Но хотя сила воображения веры делает объективное существование простым призраком, а душевное, воображаемое бытие истиной и действительностью, тем не менее действительно объективным является только естественное вещество. Даже дары в чаше католического священника только для веры являются Божиим телом; тот внешний предмет, в который он превращает божественную сущность, есть только предмет веры; ибо тело, как тело, здесь не видимо и неосязаемо. Это значит: хлеб только по значению является телом. Правда, для веры это значение имеет смысл действительного бытия — подобно тому как вообще в молитвенном экстазе означающее становится означаемым — этот хлеб должен не означать тело, а быть им. Но такое бытие не есть бытие телесное; оно есть только представляемое, воображаемое бытие, т. е. оно имеет только ценность, только качество значения.[171]

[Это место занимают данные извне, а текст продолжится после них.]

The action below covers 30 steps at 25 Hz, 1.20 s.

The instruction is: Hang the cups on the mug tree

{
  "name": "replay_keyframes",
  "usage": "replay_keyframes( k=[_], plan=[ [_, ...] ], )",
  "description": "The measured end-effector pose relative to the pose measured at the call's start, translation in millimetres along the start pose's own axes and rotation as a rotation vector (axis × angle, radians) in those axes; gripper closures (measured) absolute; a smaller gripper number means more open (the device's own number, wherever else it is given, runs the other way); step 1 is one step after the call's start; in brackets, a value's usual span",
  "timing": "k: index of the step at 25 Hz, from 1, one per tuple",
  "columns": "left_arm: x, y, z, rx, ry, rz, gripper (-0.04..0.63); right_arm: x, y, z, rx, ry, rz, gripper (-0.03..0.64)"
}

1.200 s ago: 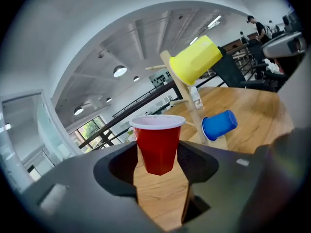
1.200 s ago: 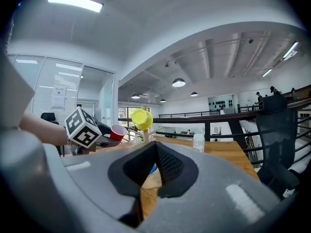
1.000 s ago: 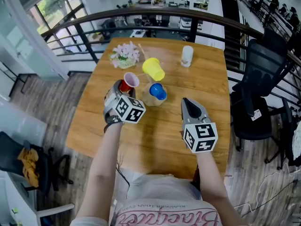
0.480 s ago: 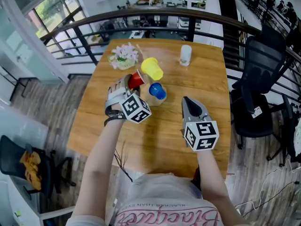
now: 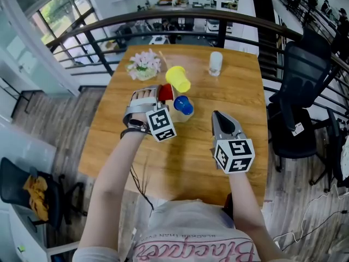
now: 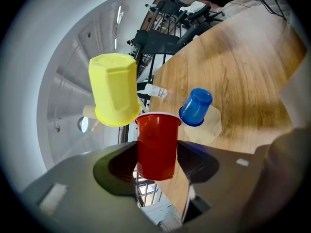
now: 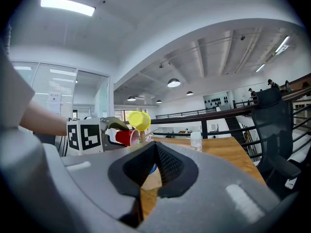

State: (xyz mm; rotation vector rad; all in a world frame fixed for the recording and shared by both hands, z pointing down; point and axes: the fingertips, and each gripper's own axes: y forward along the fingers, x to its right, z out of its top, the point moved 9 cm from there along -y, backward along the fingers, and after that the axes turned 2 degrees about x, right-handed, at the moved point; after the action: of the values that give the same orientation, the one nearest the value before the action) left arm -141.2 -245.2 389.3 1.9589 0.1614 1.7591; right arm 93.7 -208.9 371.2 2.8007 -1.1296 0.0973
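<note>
A wooden mug tree (image 5: pixel 175 117) stands mid-table with a yellow cup (image 5: pixel 178 79) hung high on it and a blue cup (image 5: pixel 184 106) lower down. My left gripper (image 5: pixel 160 95) is shut on a red cup (image 5: pixel 166 91), held on its side just left of the tree and below the yellow cup. In the left gripper view the red cup (image 6: pixel 157 144) sits between the pads, with the yellow cup (image 6: pixel 115 89) up left and the blue cup (image 6: pixel 196 107) to the right. My right gripper (image 5: pixel 222 123) hovers right of the tree, shut and empty.
A pot of pale pink flowers (image 5: pixel 143 64) stands at the table's far left and a clear bottle (image 5: pixel 216 63) at its far right. A black railing (image 5: pixel 218 23) runs behind the table (image 5: pixel 120 141). A black office chair (image 5: pixel 305 91) stands to the right.
My left gripper has carried the red cup rightward and a little farther away, up beside the tree under the yellow cup. The right gripper has stayed put.
</note>
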Motion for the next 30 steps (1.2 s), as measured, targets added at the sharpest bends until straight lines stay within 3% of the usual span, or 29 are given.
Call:
replay_keyframes(
  k=[5, 12, 25, 30],
  plan=[
    [6.1, 0.1, 3.5, 0.032, 0.061, -0.020, 0.314, -2.0, 1.7, -1.8, -0.008, 0.000, -0.004, 0.615],
    [7.7, -7.4, 1.4, 0.098, -0.035, -0.019, 0.273, -9.8, 3.6, -2.8, -0.018, -0.009, -0.012, 0.615],
    [-15.1, -51.3, -20.0, 0.291, -0.380, -0.004, 0.284, -39.0, 6.2, 4.5, 0.010, -0.012, -0.054, 0.615],
    [-29.0, -70.2, -43.0, 0.383, -0.584, -0.023, 0.296, -55.0, 7.7, 11.4, 0.037, -0.022, -0.069, 0.615]
  ],
)
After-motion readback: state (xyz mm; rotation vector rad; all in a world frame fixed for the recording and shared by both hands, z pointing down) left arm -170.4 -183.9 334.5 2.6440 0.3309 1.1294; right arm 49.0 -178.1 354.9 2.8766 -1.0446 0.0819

Вещь, имеющая для меня особое значение, является в моем представлении иною, чем в действительности. Означающее не есть то. что им означается. Что оно есть, отражается в чувстве; а что оно означает, устанавливает мое настроение, представление, фантазия, и значение предмета существует только для меня, не для другого, не объективно. Так и здесь. Поэтому, когда Цвингли сказал, что причащение имеет лишь субъективное значение, он только повторил то, что было сказано другими; он только разрушил иллюзию религиозного воображения; ибо сущее в причастии есть только воображение, воображающее, что оно не есть воображение. Цвингли выразил в простой, откровенной, прозаической, рационалистической и поэтому оскорбительной форме то же самое, что до него мистическим, косвенным образом выражалось другими, которые признавали,[172] что действие причащения зависит только от подобающего настроения или от веры, т. е. что хлеб и вино суть тело и кровь Господа, или сам Господь, только для тех, кто придает им сверхъестественное значение божественного тела, ибо только от этого зависит подобающее настроение и религиозный аффект.[173]Но если причащение не оказывает действия, следовательно, оно есть ничто — ибо только то, что действует, существует, — ничто без настроения и веры, то, стало быть, только в них и заключается его значение, и весь процесс совершается в душе. Если представление, что я вкушаю действительное тело Спасителя, действует на религиозное чувство, значит, само это представление вытекает из чувства; оно порождает благочестивые настроения, ибо и само оно есть благочестивое представление. Таким образом и здесь религиозный субъект воздействует на себя сам, в качестве другого существа, посредством представления воображаемого объекта. Поэтому я мог бы отлично совершить акт причащения в себе самом, в своем воображении, без посредства вина и хлеба, без всякой церковной церемонии. Есть бесчисленное множество благочестивых стихов, единственным содержанием которых является кровь Христа. В них мы имеем чисто поэтическое прославление тайной вечери. В живом представлении страдающего, истекающего кровью Спасителя сердце соединяет себя с ним; здесь благочестивая душа в поэтическом воодушевлении пьет чистую кровь, не смешанную с противоречивым чувственным веществом; здесь между представлением крови и самой кровью нет никакой преграды.
Но хотя причащение и таинство вообще есть ничто помимо настроения, помимо веры, тем не менее религия смотрит на таинство, как на нечто действительное само по себе, как на нечто внешнее, отличное от человеческого существа, так что в религиозном сознании суть дела, вера, настроение, становится второстепенной вещью, условием, а мнимый, воображаемый предмет главным делом. И естественным, неизбежным следствием этого религиозного материализма, этого подчинения человеческого — мнимо-божественному, субъективного — мнимо-объективному, истины — воображению, нравственности — религии — естественным, неизбежным следствием этого является суеверие и безнравственность. Суеверие, потому что предмету приписывается действие, противоречащее его природе и истине, потому что не позволяют вещи быть тем, что она есть, и продукт воображения принимают за действительность. Безнравственность, потому что в сердце святость действия, как такового, обособляется от нравственности, и вкушение даров, даже независимо от настроения, становится священным, спасительным актом. Так, по крайней мере, дело обстоит на практике, которая не считается с богословской софистикой. Религия противоречит нравственности на том же основании, на каком она противоречит разуму. Чувство добра тесно связано с чувством истины. Испорченность разума влечет за собой испорченность сердца. Кто обманывает свой разум, не может обладать искренним, честным сердцем; софистика портит всего человека. А учение о причащении есть именно софистика. Истинность настроения неразрывно связана с отрицанием физического присутствия божия, и наоборот; истинность объективного бытия божия неразрывно связана с отрицанием истинности и необходимости настроения.